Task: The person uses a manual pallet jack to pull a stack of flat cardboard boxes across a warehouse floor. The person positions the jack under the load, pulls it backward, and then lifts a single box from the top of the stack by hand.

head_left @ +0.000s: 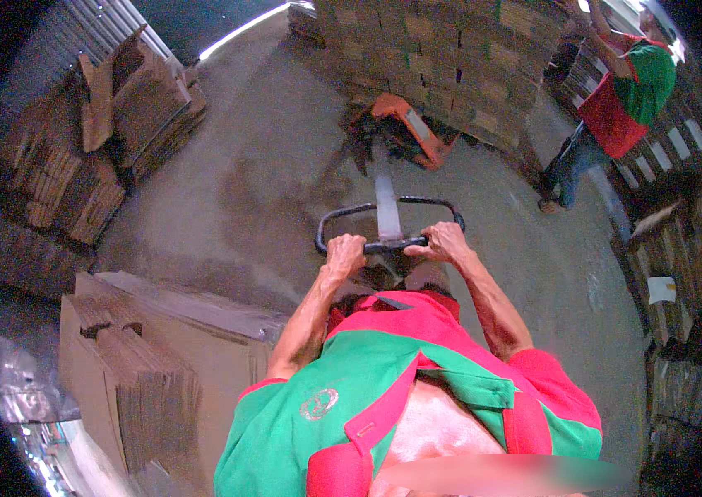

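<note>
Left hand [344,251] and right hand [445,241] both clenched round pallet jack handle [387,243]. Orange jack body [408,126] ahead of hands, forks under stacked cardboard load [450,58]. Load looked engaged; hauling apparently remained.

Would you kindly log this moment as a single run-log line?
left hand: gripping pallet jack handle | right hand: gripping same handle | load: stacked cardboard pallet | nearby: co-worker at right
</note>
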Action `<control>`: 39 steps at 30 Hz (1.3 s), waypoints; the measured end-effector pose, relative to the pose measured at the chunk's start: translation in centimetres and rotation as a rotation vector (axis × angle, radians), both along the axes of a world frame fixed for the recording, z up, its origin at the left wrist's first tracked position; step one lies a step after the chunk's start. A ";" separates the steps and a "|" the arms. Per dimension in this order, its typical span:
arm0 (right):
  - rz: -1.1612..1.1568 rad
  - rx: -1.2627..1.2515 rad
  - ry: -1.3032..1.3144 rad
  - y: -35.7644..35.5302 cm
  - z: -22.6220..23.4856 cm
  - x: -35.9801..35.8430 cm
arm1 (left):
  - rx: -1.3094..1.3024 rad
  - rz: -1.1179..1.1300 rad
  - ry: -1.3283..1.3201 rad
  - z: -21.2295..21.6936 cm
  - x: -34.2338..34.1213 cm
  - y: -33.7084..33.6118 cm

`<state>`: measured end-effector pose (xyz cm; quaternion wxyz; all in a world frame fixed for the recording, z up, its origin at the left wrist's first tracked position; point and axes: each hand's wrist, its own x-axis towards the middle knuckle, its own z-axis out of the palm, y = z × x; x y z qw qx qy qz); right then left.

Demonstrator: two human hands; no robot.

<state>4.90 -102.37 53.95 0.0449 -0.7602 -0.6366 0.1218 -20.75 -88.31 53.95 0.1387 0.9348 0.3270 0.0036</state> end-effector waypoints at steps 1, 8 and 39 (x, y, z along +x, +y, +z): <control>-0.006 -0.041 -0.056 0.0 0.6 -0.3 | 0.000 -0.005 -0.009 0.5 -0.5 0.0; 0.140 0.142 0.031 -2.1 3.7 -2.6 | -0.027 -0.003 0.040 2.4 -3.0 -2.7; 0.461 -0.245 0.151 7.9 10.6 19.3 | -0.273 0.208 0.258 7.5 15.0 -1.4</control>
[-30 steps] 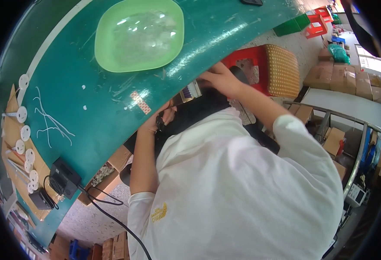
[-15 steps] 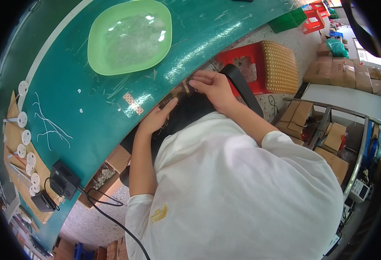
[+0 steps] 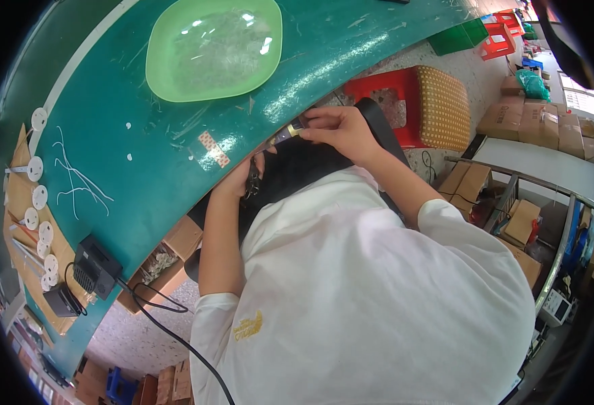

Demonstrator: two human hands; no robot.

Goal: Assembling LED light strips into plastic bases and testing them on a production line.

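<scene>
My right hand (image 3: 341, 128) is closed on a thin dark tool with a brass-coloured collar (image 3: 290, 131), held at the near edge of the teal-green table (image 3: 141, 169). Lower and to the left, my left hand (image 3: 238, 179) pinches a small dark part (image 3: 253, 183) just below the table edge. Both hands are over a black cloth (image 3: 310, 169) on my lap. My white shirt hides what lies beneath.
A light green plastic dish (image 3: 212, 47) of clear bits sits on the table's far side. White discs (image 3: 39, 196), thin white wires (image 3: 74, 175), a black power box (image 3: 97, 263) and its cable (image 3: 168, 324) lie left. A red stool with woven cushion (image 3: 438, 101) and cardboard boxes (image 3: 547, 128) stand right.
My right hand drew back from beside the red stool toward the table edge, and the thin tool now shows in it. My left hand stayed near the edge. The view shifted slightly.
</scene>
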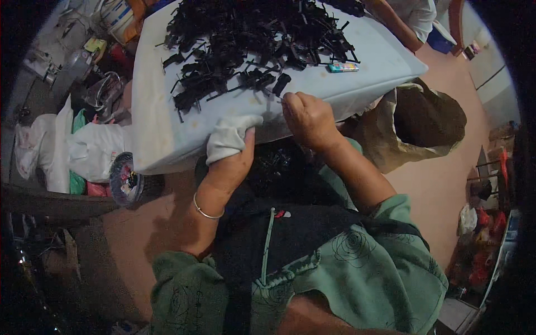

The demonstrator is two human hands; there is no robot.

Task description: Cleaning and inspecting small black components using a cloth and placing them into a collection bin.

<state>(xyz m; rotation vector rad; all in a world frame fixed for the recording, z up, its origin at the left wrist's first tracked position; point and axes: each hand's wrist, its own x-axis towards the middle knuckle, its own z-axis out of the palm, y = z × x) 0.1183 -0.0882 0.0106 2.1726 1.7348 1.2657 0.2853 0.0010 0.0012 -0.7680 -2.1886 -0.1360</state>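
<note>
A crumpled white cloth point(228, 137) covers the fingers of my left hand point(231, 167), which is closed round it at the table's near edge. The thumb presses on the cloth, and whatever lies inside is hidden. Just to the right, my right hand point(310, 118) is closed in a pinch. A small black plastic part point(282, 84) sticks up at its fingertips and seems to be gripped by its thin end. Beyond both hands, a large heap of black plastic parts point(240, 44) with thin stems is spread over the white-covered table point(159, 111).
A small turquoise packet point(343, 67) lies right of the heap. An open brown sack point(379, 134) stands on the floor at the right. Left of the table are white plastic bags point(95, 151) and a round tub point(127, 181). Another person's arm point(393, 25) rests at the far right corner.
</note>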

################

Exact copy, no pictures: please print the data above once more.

Task: The person uses a manual pallet jack to pull a stack of flat cardboard boxes across a warehouse floor. The person positions the jack under the load, pulls it backward, and then lifts a single box from the top of the stack by hand.

head_left @ +0.000s: 

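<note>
Left hand [344,251] and right hand [445,241] both clenched round pallet jack handle [387,243]. Orange jack body [408,126] ahead of hands, forks under stacked cardboard load [450,58]. Load looked engaged; hauling apparently remained.

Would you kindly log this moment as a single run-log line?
left hand: gripping pallet jack handle | right hand: gripping same handle | load: stacked cardboard pallet | nearby: co-worker at right
</note>
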Action `<control>`: 39 steps at 30 Hz (1.3 s), waypoints; the measured end-effector pose, relative to the pose measured at the chunk's start: translation in centimetres and rotation as a rotation vector (axis × angle, radians), both along the axes of a world frame fixed for the recording, z up, its origin at the left wrist's first tracked position; step one lies a step after the chunk's start. A ";" separates the steps and a "|" the arms. Per dimension in this order, its typical span:
arm0 (right):
  - rz: -1.1612..1.1568 rad
  - rx: -1.2627..1.2515 rad
  - ry: -1.3032..1.3144 rad
  - y: -35.7644..35.5302 cm
  - z: -22.6220..23.4856 cm
  - x: -35.9801..35.8430 cm
arm1 (left):
  - rx: -1.3094..1.3024 rad
  - rz: -1.1179..1.1300 rad
  - ry: -1.3283..1.3201 rad
  - z: -21.2295..21.6936 cm
  - x: -34.2338..34.1213 cm
  - y: -33.7084..33.6118 cm

`<state>`: measured end-effector pose (xyz cm; quaternion wxyz; all in a world frame fixed for the recording, z up, its origin at the left wrist's first tracked position; point and axes: each hand's wrist, its own x-axis towards the middle knuckle, its own z-axis out of the palm, y = z × x; x y z qw qx qy qz); right then left.

Demonstrator: two human hands; no robot.

<state>4.90 -102.37 53.95 0.0449 -0.7602 -0.6366 0.1218 -20.75 -88.31 53.95 0.1387 0.9348 0.3270 0.0036</state> end-effector waypoints at steps 1, 8 and 39 (x, y, z along +x, +y, +z): <control>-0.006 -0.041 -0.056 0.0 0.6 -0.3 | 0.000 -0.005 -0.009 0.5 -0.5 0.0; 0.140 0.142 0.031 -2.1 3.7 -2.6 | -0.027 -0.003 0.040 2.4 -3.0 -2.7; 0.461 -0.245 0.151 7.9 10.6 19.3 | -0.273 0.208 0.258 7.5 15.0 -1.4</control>
[-30 steps] 
[-15 steps] 
[+0 steps] 

Demonstrator: two human hands; no robot.

Goal: Assembling LED light strips into plastic bases and testing them on a production line.

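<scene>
My right hand (image 3: 341, 128) is closed on a thin dark tool with a brass-coloured collar (image 3: 290, 131), held at the near edge of the teal-green table (image 3: 141, 169). Lower and to the left, my left hand (image 3: 238, 179) pinches a small dark part (image 3: 253, 183) just below the table edge. Both hands are over a black cloth (image 3: 310, 169) on my lap. My white shirt hides what lies beneath.
A light green plastic dish (image 3: 212, 47) of clear bits sits on the table's far side. White discs (image 3: 39, 196), thin white wires (image 3: 74, 175), a black power box (image 3: 97, 263) and its cable (image 3: 168, 324) lie left. A red stool with woven cushion (image 3: 438, 101) and cardboard boxes (image 3: 547, 128) stand right.
My right hand drew back from beside the red stool toward the table edge, and the thin tool now shows in it. My left hand stayed near the edge. The view shifted slightly.
</scene>
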
The demonstrator is two human hands; there is no robot.

Task description: Cleaning and inspecting small black components using a cloth and placing them into a collection bin.

<state>(xyz m; rotation vector rad; all in a world frame fixed for the recording, z up, its origin at the left wrist's first tracked position; point and axes: each hand's wrist, its own x-axis towards the middle knuckle, its own z-axis out of the palm, y = z × x) 0.1183 -0.0882 0.0106 2.1726 1.7348 1.2657 0.2853 0.0010 0.0012 -0.7680 -2.1886 -0.1360</state>
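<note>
A crumpled white cloth point(228, 137) covers the fingers of my left hand point(231, 167), which is closed round it at the table's near edge. The thumb presses on the cloth, and whatever lies inside is hidden. Just to the right, my right hand point(310, 118) is closed in a pinch. A small black plastic part point(282, 84) sticks up at its fingertips and seems to be gripped by its thin end. Beyond both hands, a large heap of black plastic parts point(240, 44) with thin stems is spread over the white-covered table point(159, 111).
A small turquoise packet point(343, 67) lies right of the heap. An open brown sack point(379, 134) stands on the floor at the right. Left of the table are white plastic bags point(95, 151) and a round tub point(127, 181). Another person's arm point(393, 25) rests at the far right corner.
</note>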

What this exercise asked for has been supplied.